** Activity **
In your copy of the data, omit the pictures and keep all else exactly as given.

** Information provided **
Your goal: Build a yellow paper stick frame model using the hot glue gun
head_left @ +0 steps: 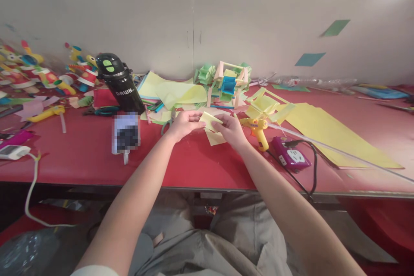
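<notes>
A small piece of pale yellow paper [210,119] is pinched between my two hands, just above the red table. My left hand [186,126] grips its left end, and my right hand [230,130] has the thumb and fingers closed on its right side. Below lies another yellow paper piece [216,139] on the table. Scissors [166,126] rest beside my left hand, partly hidden by it. A yellow hot glue gun [258,131] lies to the right of my right hand, with a long clear glue stick [310,142] at its rear.
A wooden frame with blue and green paper wheels [228,86] stands behind my hands. A black bottle [119,84] and a phone [126,133] are to the left. Purple power socket [293,155], cables and large yellow sheets [336,138] lie right. Behind rises a grey partition [136,26].
</notes>
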Action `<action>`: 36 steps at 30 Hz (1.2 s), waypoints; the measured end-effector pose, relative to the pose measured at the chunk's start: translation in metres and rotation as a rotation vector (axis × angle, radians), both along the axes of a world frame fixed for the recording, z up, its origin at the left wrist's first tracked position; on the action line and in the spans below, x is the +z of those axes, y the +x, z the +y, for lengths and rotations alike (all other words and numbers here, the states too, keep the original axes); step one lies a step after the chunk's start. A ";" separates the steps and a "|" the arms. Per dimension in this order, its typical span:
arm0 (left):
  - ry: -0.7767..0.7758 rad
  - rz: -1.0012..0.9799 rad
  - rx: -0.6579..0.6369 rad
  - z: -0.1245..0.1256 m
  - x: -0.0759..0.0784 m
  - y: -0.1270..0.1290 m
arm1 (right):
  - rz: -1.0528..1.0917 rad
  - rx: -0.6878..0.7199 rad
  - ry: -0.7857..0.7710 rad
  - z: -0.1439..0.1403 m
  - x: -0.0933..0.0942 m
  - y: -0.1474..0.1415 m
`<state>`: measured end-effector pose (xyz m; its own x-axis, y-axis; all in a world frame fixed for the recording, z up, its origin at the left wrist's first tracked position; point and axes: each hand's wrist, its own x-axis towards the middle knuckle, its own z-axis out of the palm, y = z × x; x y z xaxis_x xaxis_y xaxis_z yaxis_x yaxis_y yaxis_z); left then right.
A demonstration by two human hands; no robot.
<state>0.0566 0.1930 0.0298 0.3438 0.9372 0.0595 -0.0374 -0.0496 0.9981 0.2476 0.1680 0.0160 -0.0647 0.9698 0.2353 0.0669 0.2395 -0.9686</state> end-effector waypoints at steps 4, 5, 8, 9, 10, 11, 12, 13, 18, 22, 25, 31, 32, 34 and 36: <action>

** Response **
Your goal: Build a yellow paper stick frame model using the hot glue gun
head_left @ +0 steps: 
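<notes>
A small piece of pale yellow paper [210,119] is pinched between my two hands, just above the red table. My left hand [186,126] grips its left end, and my right hand [230,130] has the thumb and fingers closed on its right side. Below lies another yellow paper piece [216,139] on the table. Scissors [166,126] rest beside my left hand, partly hidden by it. A yellow hot glue gun [258,131] lies to the right of my right hand, with a long clear glue stick [310,142] at its rear.
A wooden frame with blue and green paper wheels [228,86] stands behind my hands. A black bottle [119,84] and a phone [126,133] are to the left. Purple power socket [293,155], cables and large yellow sheets [336,138] lie right. Behind rises a grey partition [136,26].
</notes>
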Action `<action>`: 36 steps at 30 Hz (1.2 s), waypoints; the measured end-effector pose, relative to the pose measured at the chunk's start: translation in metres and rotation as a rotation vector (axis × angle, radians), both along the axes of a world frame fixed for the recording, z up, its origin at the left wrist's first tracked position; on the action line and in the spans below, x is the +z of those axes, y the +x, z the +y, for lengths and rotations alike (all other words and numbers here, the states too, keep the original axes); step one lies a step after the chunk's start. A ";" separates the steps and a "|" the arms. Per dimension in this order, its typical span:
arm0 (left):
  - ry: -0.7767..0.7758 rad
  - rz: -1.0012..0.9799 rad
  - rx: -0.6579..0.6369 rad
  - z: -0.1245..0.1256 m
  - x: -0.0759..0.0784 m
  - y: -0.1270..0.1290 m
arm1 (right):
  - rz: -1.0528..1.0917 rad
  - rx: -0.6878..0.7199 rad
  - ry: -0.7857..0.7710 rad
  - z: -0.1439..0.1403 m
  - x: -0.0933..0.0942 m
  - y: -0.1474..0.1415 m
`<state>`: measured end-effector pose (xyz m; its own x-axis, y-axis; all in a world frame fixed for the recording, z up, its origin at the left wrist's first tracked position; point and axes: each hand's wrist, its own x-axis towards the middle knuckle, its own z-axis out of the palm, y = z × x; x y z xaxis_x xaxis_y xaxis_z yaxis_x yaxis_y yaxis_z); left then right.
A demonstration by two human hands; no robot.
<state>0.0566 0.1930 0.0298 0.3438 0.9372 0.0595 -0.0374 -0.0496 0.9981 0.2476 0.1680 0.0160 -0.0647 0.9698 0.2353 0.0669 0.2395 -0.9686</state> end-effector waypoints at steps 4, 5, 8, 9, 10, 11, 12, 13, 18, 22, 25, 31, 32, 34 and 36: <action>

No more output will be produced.